» **GOAL OF THE EXERCISE**
Of the material below, only the lines from the line containing "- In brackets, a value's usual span" down to the line containing "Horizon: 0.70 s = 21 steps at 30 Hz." belong in the answer, written out exactly.

» **STORED DATA**
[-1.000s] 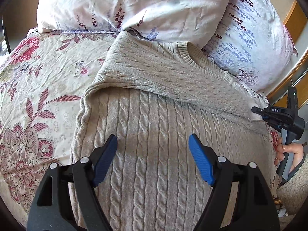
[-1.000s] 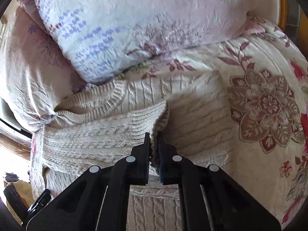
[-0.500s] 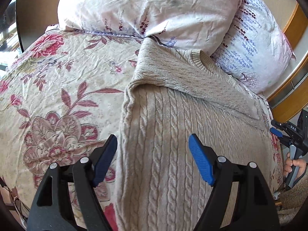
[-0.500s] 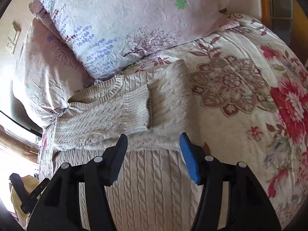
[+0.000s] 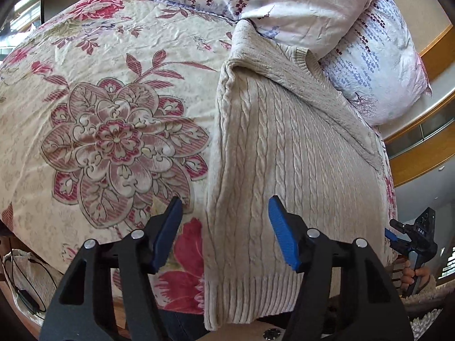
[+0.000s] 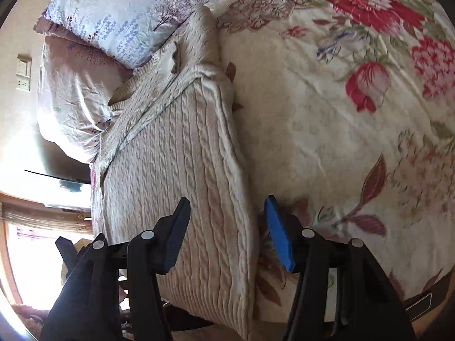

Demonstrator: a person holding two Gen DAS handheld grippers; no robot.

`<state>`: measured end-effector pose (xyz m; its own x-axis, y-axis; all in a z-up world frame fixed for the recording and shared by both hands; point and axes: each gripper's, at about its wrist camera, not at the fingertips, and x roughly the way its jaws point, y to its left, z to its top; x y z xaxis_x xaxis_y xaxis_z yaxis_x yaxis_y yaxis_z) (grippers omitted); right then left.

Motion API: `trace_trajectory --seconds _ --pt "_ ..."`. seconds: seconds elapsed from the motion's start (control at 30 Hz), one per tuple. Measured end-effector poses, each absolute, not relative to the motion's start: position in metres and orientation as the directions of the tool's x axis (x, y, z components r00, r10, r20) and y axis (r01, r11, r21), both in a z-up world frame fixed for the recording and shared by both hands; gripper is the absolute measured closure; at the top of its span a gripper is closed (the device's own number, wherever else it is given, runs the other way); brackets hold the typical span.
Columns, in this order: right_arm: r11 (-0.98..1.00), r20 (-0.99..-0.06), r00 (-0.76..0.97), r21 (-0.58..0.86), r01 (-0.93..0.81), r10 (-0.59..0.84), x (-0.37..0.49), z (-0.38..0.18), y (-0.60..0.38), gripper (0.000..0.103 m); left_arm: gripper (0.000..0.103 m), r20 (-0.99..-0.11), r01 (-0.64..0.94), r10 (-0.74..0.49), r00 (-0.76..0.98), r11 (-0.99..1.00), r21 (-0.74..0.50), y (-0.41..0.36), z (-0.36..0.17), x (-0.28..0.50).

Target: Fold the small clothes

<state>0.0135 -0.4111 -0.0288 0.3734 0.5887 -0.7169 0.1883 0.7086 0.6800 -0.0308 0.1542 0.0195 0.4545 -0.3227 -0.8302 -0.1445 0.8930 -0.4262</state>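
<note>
A beige cable-knit sweater [image 5: 295, 153] lies flat on the floral bedspread, with both sleeves folded across its chest and its neck against the pillows. Its ribbed hem [image 5: 250, 295] hangs at the bed's near edge. My left gripper [image 5: 224, 230] is open and empty, hovering over the sweater's left side edge close to the hem. My right gripper [image 6: 227, 233] is open and empty over the sweater's [image 6: 182, 170] right side edge near the hem. It also shows at the far right of the left wrist view [image 5: 412, 241], held by a hand.
Two floral pillows [image 5: 312, 8] lie at the head of the bed, touching the sweater's collar. The floral bedspread [image 5: 113, 142] spreads out to the left of the sweater. A wooden bed frame [image 5: 421, 153] runs along the right. A cable [image 5: 25, 292] lies on the floor at lower left.
My right gripper let go of the sleeve cuff, opened and drew back to the hem's right side. My left gripper pulled back and left toward the hem's left corner.
</note>
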Motion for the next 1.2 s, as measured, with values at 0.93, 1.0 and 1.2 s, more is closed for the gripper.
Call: trace_trajectory --seconds 0.93,1.0,1.2 --pt "0.583 -0.608 0.167 0.793 0.179 0.776 -0.020 -0.055 -0.385 0.094 0.091 -0.777 -0.287 -0.531 0.338 0.728 -0.622 0.150 -0.005 -0.054" --pt "0.585 -0.608 0.167 0.794 0.166 0.776 -0.024 -0.054 -0.389 0.094 0.094 -0.778 -0.284 -0.530 0.338 0.731 -0.621 0.150 -0.005 -0.053" --pt "0.600 -0.624 0.113 0.778 0.185 0.773 -0.026 -0.058 -0.389 0.093 0.096 -0.775 -0.274 -0.537 0.333 0.732 -0.624 0.150 -0.005 -0.047"
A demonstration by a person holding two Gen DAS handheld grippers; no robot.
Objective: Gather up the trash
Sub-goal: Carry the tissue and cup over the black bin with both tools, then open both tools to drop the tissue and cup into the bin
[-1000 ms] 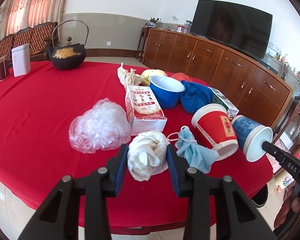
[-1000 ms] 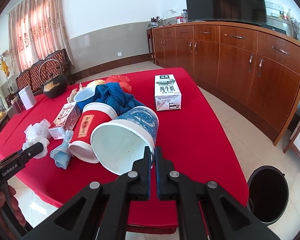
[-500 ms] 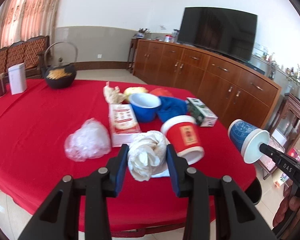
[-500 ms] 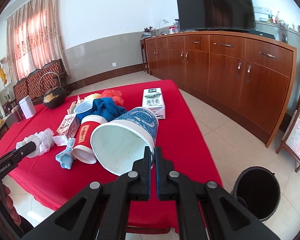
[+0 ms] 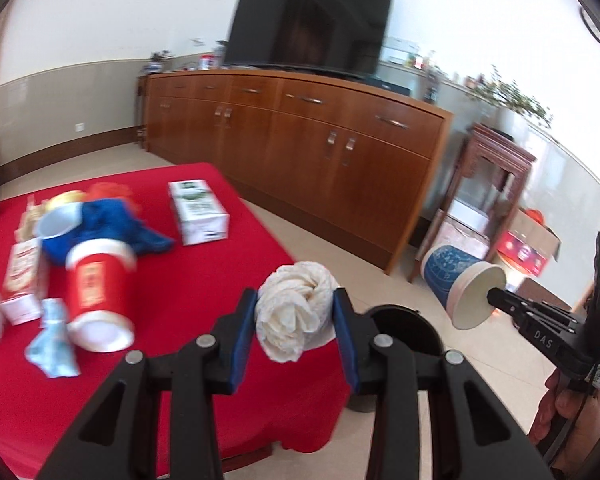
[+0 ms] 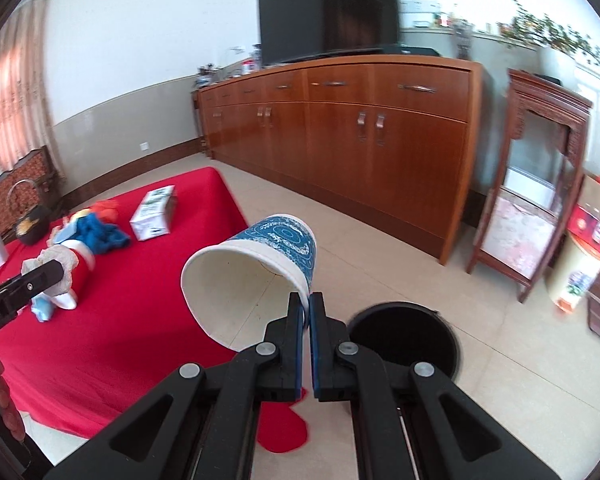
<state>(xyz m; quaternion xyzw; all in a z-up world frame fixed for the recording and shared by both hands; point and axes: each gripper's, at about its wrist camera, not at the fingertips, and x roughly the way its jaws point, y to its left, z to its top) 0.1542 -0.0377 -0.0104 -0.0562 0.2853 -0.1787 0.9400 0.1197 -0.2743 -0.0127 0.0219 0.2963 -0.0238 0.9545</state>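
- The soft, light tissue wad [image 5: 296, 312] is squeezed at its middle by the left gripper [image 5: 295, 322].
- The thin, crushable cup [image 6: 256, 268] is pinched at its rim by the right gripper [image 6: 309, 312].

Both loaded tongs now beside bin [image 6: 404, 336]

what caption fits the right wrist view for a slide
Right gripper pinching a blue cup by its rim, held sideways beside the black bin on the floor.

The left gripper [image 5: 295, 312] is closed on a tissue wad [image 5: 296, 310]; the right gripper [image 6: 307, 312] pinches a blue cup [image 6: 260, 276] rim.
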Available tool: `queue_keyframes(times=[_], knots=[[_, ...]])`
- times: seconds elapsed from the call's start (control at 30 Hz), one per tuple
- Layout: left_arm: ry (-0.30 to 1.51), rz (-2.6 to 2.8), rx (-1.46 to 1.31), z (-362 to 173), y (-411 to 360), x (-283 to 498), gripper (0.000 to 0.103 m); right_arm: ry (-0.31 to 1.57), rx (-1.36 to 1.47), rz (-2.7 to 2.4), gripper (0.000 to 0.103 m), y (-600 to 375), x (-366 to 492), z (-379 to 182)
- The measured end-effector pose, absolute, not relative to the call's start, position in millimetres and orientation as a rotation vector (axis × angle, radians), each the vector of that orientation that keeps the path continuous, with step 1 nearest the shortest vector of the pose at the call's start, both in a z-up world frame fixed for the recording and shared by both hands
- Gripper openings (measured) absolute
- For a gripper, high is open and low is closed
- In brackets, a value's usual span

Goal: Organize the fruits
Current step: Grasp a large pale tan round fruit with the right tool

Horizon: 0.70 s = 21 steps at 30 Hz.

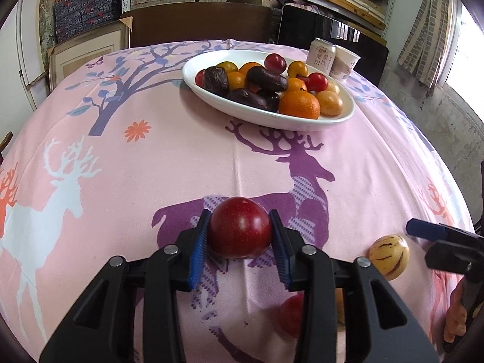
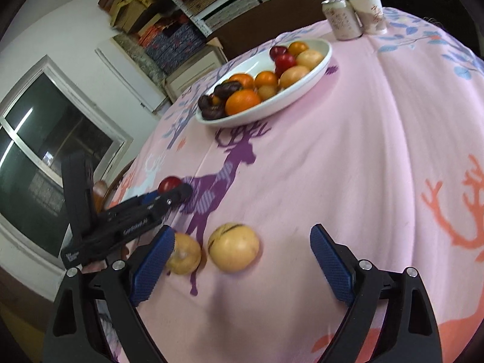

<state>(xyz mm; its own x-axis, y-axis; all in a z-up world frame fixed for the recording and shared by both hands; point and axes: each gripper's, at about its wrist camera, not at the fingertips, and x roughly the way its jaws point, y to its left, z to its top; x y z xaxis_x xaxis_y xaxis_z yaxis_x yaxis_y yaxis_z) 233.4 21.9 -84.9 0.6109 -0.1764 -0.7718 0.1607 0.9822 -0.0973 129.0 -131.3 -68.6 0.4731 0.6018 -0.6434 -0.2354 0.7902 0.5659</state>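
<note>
left gripper [image 1: 240, 239] is clamped on a red plum [image 1: 240, 231], blue pads pressing both sides, plum resting on the pink deer tablecloth [image 1: 181, 157]. another red fruit [image 1: 292, 314] sits just behind its right finger. right gripper [image 2: 242, 260] has jaws wide apart, nothing between the pads; a striped yellow fruit [image 2: 234, 246] lies on the cloth between and slightly ahead of them, a second yellow fruit [image 2: 184, 252] just beside the left pad. farther back, a white oval plate [image 1: 230, 104] holds oranges, plums, dark fruits. behind it a can [image 1: 322, 56] and a paper cup [image 1: 345, 63] stand side by side.
</note>
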Motion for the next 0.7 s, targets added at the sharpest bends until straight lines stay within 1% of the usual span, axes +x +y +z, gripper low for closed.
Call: queue_keyframes(times=[0.07,0.13,0.17,0.2,0.23,0.4,0.43,0.47,0.53,0.7], knots=[[0.894,-0.195,-0.021,-85,22,234,0.038,0.953,0.437,0.550,0.085,-130,126,-68],[0.895,-0.194,-0.020,-85,22,234,0.038,0.956,0.428,0.561,0.074,-127,124,-68],[0.895,-0.194,-0.019,-85,22,234,0.038,0.961,0.413,0.567,0.071,-125,123,-69],[0.894,-0.194,-0.019,-85,22,234,0.038,0.965,0.397,0.571,0.065,-122,121,-69],[0.895,-0.194,-0.018,-85,22,234,0.038,0.967,0.373,0.575,0.061,-119,119,-69],[0.895,-0.193,-0.016,-86,22,233,0.038,0.960,0.271,0.563,0.058,-106,112,-68],[0.895,-0.192,-0.015,-86,22,233,0.038,0.960,0.268,0.562,0.056,-105,112,-68],[0.895,-0.192,-0.014,-87,22,233,0.038,0.960,0.268,0.558,0.053,-106,112,-68],[0.895,-0.191,-0.012,-87,22,233,0.038,0.964,0.271,0.550,0.042,-107,114,-70],[0.896,-0.192,-0.013,-88,21,233,0.038,0.954,0.282,0.560,0.040,-108,114,-69]])
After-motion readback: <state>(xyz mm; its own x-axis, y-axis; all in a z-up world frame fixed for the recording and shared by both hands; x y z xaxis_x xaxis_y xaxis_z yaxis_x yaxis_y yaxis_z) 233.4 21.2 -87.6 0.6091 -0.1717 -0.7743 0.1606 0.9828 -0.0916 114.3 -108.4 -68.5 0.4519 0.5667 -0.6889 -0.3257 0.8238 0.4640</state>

» **RESPONSE TO THIS EXERCISE**
- In brackets, a value's usual span

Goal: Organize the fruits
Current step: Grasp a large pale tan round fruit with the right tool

Horizon: 0.70 s = 21 steps at 30 Hz.

The answer given above is complete.